• [Instructions for the task] Return only that part of the material below which starts with the line containing "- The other" and goes on through the line containing "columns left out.", restated exactly.

• [Excerpted records]
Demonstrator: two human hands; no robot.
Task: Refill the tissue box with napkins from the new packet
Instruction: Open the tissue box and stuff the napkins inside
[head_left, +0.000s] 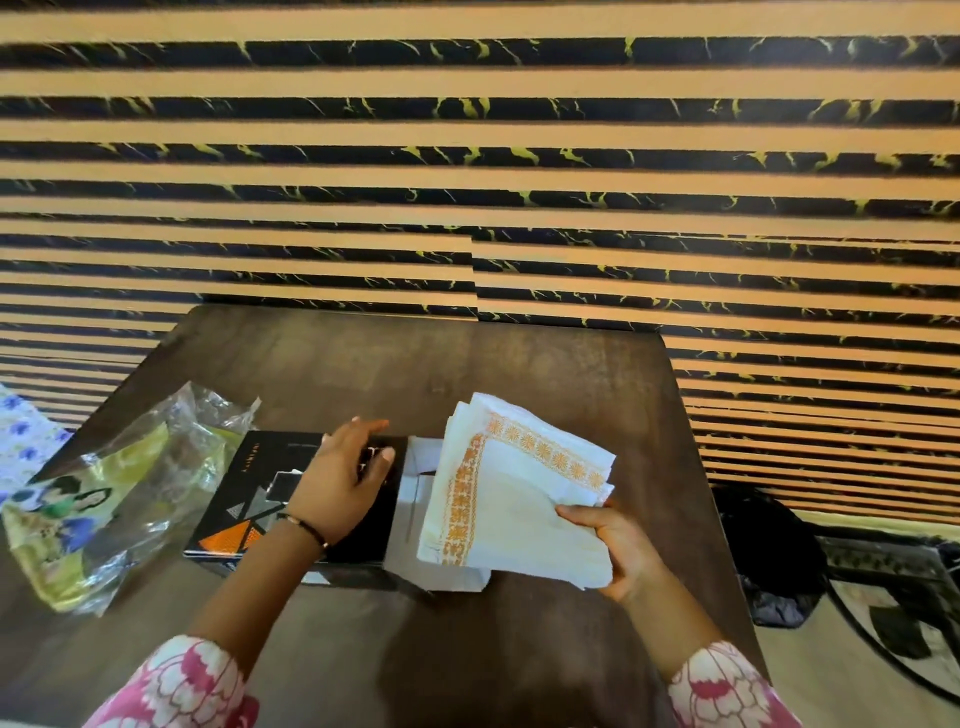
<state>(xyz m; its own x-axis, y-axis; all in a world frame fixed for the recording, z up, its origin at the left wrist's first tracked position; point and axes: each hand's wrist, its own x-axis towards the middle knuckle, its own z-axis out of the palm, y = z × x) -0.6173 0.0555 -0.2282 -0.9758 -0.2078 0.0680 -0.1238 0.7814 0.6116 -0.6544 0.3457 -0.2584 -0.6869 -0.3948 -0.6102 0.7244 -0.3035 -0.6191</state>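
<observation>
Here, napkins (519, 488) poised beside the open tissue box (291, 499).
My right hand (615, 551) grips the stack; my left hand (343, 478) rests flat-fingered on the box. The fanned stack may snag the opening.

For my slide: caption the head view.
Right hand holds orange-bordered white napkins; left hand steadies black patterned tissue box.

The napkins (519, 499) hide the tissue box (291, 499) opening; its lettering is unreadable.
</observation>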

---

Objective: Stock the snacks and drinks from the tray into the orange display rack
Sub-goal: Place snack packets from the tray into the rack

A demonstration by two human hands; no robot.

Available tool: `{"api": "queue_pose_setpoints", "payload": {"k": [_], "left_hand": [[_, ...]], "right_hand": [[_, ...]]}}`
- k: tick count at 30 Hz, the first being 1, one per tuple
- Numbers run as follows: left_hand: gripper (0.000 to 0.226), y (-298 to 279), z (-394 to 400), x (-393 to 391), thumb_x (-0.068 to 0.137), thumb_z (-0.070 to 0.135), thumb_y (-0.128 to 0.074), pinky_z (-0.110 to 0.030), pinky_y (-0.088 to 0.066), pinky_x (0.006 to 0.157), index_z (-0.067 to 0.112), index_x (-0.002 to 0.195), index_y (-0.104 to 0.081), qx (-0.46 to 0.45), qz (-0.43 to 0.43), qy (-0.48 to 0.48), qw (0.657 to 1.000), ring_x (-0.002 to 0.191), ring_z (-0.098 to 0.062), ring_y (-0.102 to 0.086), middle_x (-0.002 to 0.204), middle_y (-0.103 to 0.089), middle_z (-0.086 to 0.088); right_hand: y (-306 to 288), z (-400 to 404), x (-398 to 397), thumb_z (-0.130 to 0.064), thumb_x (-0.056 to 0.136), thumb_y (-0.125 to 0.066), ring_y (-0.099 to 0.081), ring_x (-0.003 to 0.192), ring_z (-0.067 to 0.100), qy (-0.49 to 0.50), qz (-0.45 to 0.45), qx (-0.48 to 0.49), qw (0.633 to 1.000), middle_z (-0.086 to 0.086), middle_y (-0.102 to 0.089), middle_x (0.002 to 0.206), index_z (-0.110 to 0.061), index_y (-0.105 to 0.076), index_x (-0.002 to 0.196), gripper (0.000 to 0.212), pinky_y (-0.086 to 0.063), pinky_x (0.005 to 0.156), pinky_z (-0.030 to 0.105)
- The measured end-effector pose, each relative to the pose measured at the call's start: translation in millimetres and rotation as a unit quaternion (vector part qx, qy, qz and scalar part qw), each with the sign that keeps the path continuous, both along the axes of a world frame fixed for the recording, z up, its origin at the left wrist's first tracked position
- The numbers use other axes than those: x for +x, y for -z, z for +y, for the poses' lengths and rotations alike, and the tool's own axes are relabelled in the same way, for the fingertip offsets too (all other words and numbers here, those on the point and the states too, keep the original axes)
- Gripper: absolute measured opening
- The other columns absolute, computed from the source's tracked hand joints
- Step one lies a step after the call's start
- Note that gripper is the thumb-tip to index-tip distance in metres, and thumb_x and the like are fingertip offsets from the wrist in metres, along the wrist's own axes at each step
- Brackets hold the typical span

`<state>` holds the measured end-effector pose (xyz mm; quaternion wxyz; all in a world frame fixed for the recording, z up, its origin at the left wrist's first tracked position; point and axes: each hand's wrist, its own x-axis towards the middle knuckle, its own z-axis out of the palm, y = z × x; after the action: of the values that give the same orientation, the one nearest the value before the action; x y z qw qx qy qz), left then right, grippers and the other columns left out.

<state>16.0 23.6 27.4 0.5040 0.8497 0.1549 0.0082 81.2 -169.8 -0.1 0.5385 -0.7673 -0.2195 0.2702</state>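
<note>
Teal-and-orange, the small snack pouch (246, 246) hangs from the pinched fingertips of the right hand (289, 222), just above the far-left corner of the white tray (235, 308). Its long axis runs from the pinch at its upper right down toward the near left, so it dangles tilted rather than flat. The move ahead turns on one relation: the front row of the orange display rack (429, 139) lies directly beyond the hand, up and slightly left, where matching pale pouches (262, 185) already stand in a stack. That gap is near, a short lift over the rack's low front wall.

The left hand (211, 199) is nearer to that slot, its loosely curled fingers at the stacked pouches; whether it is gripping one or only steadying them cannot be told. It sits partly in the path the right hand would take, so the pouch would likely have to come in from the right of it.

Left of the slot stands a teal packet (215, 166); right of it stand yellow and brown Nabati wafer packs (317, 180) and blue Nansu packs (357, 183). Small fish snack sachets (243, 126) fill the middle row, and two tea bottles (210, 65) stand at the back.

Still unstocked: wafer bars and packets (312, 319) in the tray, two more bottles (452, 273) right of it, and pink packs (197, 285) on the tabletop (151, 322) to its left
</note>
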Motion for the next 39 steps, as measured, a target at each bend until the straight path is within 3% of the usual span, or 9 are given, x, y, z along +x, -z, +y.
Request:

• [Task answer]
- The other columns absolute, computed from the source's tracked hand joints
- Step one lies a step after the call's start
- Note that gripper is the thumb-tip to index-tip distance in metres, and thumb_x and the like are fingertip offsets from the wrist in metres, along the wrist's own axes at each step
- Brackets hold the typical span

`<state>` holds the measured end-effector pose (xyz mm; quaternion wxyz; all in a world frame fixed for the recording, z up, its origin at the left wrist's first tracked position; point and axes: each hand's wrist, its own x-axis towards the middle knuckle, its own z-axis out of the palm, y = z × x; after the action: of the values that give the same orientation, the one nearest the value before the action; x y z qw qx qy qz), left then right, grippers and the other columns left out.

With that, the exercise is finished.